Così in caso di sinistro che comporti la perdita totale o parziale, temporanea o definitiva, della capacità lavorativa, il danneggiato non può cumulare la prestazione previdenziale che abbia eventualmente percepito (a titolo di indennità di malattia o di pensione di invalidità) con l'integrale risarcimento del danno patrimoniale da lucro cessante, essendo entrambe le poste finalizzate al ristoro della lesione del medesimo bene della vita, vale a dire la capacità di produrre reddito (Cass. 18050/2019).

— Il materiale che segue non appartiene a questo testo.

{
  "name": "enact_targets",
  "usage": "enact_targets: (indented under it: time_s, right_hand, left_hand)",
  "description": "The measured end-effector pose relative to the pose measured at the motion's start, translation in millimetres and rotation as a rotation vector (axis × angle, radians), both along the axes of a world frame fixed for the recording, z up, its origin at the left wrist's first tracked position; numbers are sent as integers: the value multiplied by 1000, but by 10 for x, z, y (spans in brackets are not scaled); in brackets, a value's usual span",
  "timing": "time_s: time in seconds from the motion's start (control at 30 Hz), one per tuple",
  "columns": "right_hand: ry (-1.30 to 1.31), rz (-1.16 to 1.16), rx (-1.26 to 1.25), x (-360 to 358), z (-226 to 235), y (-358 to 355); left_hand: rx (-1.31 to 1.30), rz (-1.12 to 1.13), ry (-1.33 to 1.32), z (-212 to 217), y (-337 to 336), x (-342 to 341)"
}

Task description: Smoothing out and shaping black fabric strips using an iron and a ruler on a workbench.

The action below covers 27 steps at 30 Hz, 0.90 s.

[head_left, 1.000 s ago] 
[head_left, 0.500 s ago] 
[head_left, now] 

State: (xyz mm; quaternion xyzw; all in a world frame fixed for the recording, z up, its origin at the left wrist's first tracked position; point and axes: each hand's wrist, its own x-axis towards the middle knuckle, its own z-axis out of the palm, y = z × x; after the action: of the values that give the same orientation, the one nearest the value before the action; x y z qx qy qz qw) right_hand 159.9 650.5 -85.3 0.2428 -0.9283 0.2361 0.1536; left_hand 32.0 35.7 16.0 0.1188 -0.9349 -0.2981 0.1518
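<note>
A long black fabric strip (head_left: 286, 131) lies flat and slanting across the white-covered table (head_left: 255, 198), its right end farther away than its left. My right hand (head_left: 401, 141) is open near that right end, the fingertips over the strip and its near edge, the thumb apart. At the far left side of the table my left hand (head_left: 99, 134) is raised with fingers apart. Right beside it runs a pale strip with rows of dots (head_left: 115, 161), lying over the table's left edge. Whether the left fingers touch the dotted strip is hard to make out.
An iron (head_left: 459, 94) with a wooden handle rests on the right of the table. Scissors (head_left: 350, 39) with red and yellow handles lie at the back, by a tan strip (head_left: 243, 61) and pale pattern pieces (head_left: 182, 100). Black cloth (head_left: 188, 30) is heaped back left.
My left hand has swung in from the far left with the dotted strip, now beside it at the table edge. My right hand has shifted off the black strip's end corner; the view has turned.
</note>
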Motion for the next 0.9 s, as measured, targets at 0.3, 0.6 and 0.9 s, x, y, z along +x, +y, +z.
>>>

Ed ancora, l'importo della rendita per inabilità permanente erogata dall'Inail a seguito di infortunio in itinere occorso al lavoratore va detratto dall'ammontare del risarcimento dovuto al danneggiato, allo stesso titolo, da parte del terzo responsabile del fatto illecito (Cass. n. 4734/2019 ; Cass. n. 2550/2019; Cass. S.U., n. 12566/2018). Infine, dall'ammontare del danno subito da un neonato in fattispecie di colpa medica, e consistente nelle spese da sostenere vita natural durante per l'assistenza personale, deve sottrarsi il valore capitalizzato della indennità di accompagnamento che la vittima abbia comunque ottenuto dall'ente pubblico, in conseguenza di quel fatto, essendo tale indennità rivolta a fronteggiare ed a compensare direttamente il medesimo pregiudizio patrimoniale causato dall'illecito, consistente nella necessità di dover retribuire un collaboratore o assistente per le esigenze della vita quotidiana del minore reso disabile per negligenza al parto (Cass. S.U., n. 12567/2018).